Benefits of Data Mapping
- Aerial Perspective: Before you can comply with your data protection obligations, you must understand your full personal data portfolio. A data map helps to paint a complete picture of how information flows within an organisation from the point of collection to exit (where applicable).
- Privacy Risks Assessment: A data map reveals any potential gaps or privacy risks associated with your organisation’s data flows. It gives you an opportunity to pick up on the risks and define appropriate measures to address or minimise risks.
- Development of Policies and Processes: The information you get through data mapping helps you to customise privacy policies that are in tandem with your current operating model.
- Identification of the Legal Bases of Processing: One of the key principles of data protection is that a data controller or processor must have a lawful basis for processing data. A data map helps you to identify legal bases for all processing across all data sets.
How Data Mapping Supports Compliance
Conducting Data Protection Impact Assessments (“DPIA“): If a processing activity likely to result in high risks to the rights and freedoms of a data subject, the data controller or processor must conduct a DPIAs before implementing it. Generally, this requires the development of data maps and risk assessment for the envisaged project or processes. Developing data maps at the start of your compliance journey simplifies the DPIA process.
Implementation of Privacy by Design and by Default: Apart from DPIAs, the law mandates data controllers and processes to adopt a privacy by design and by default approach to data protection. In other words, you must, from the very beginning, build privacy into every process or system that handles personal data. Data mapping gives you an opportunity to embed privacy in each data processing activity.
Responding to Data Subject Requests: The owners of personal data, data subjects, have various rights over any data that is in the hands of a data controller or processor.

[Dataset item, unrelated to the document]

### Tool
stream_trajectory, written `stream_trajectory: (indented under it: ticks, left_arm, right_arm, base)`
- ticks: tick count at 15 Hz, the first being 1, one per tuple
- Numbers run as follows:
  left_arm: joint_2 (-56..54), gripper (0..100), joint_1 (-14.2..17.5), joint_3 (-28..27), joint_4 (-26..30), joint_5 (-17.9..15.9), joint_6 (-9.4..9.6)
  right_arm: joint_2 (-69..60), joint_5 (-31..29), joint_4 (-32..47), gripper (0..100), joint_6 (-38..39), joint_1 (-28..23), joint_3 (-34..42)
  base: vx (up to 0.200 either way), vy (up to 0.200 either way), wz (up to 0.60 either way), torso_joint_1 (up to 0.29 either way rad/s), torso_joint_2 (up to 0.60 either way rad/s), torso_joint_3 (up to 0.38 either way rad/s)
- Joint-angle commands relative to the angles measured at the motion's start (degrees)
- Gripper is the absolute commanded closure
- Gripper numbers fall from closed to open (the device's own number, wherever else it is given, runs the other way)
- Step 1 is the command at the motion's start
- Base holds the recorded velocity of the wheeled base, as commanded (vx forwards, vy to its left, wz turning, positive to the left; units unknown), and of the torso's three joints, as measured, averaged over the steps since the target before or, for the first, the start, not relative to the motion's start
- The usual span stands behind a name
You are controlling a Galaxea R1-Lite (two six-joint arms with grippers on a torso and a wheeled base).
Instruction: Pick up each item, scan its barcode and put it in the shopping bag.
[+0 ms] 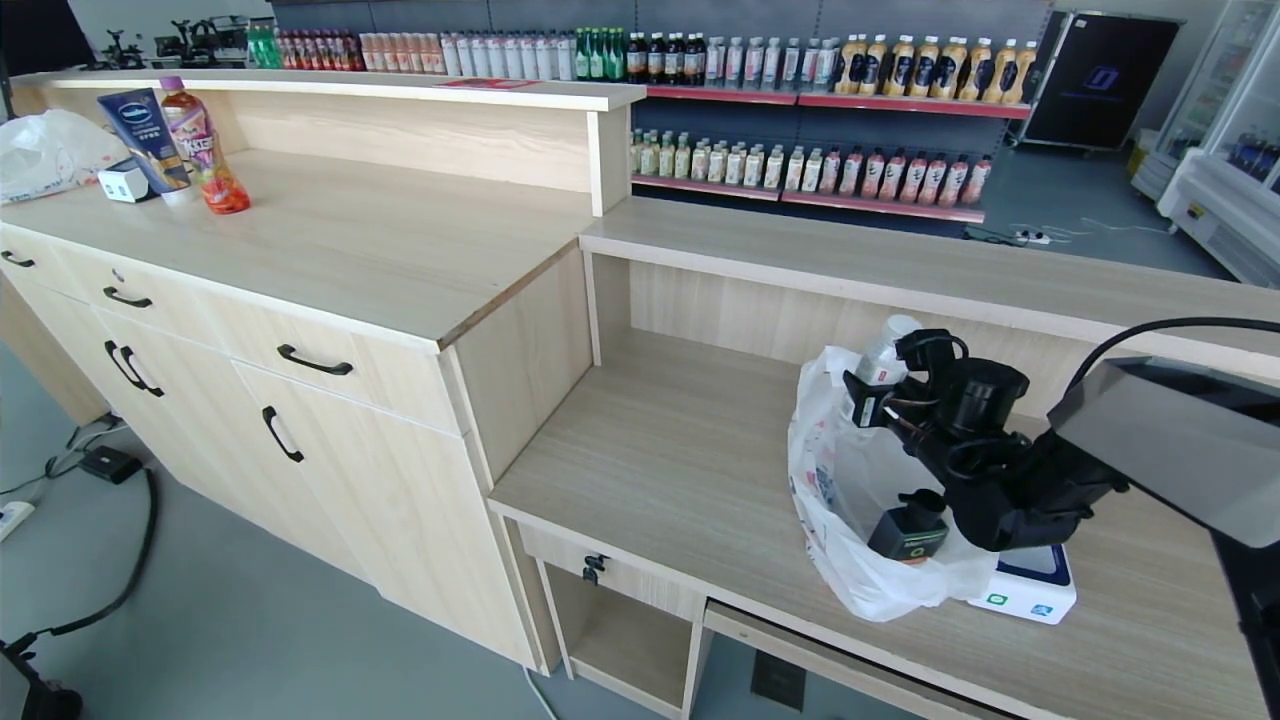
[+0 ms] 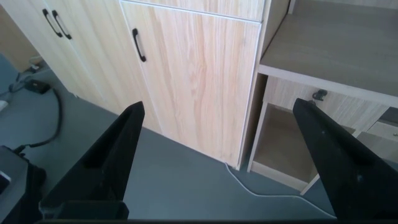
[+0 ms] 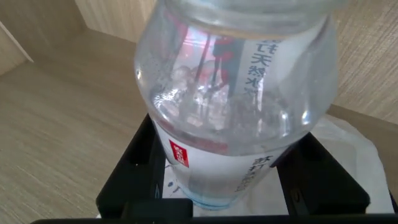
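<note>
My right hand (image 1: 868, 398) pinches a clear bottle (image 1: 885, 355) over the shopping bag (image 1: 830, 480) on the counter (image 1: 680, 450). Released here, it might catch the floppy rim and topple out.

**A:** What sits under the right tool (image 1: 872, 392)?

**B:** A pale wood bench (image 1: 680, 450). Its raised back ledge (image 1: 900, 265) runs just beyond the tool.

**A:** And to the tool's left?

**B:** A taller bench (image 1: 400, 240) with drawers and cupboard doors (image 1: 330, 470), each with a black handle (image 1: 314, 361). Farther left and lower, a black cable (image 1: 130, 570) trails over the grey floor (image 1: 250, 620).

**A:** Beyond the tool?

**B:** Store shelves (image 1: 830, 99) lined with drink bottles (image 1: 930, 68). Off to the right are a black cabinet (image 1: 1100, 80) and coolers (image 1: 1235, 110).
</note>
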Motion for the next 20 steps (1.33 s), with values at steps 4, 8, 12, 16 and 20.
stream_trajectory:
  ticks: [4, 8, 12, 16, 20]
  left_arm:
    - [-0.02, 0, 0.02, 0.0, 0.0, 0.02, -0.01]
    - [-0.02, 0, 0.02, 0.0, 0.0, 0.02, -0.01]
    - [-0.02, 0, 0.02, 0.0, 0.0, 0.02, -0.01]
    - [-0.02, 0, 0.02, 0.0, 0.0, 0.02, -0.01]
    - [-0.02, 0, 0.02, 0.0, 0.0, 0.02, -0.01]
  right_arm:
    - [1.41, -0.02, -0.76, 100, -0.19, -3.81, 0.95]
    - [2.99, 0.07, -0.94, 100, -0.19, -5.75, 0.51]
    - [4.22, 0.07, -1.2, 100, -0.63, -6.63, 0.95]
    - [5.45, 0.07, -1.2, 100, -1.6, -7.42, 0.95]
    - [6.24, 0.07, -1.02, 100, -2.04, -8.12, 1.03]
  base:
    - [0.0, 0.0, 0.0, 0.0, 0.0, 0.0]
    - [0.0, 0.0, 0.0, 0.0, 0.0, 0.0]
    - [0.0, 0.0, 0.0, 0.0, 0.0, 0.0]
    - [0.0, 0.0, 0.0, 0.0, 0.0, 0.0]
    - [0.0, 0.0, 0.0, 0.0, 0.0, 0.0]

For example, they have the right to access any data that is in your control. This means that they can approach you at any time and ask you to give them a copy of the information that you hold. Without a structured or organised record of data, it can be relatively difficult to respond to such data requests.
Responding to personal data breaches: Reporting data breaches is yet another key requirement of the Data Protection Act. Data controllers have to report data breaches within 72 hours of learning of the breach. On the other hand, data processors must report within 48 hours of learning of the breach. All data breach reports must include detailed descriptions of the incidents leading to the breach. Evidently, pulling a report together without a centralised record would be difficult to achieve.
Data mapping sets data privacy compliance programs in motion. Apart from providing the full picture of how data flows within the organisation, it also helps you to identify risks and develop appropriate mitigation measures. In addition, it gives you an opportunity to build on other areas of compliance areas such as policy and process development and breach reporting. Finally, it gives you a chance to embed privacy by design and by default into your operations.
Disclaimer: The information on this blog is available for informational purposes only and is not considered legal advice on any subject matter. By viewing blog posts, the reader understands there is no advocate-client relationship between the reader and the blog publisher. The blog should not be used as a substitute for legal advice from a licensed professional advocate, and readers are urged to consult their own legal counsel on any specific legal questions concerning a specific situation. The information on the blog may be changed without notice and is not guaranteed to be complete, correct or up-to-date. While the blog is revised on a regular basis, it may not reflect the most current legal developments.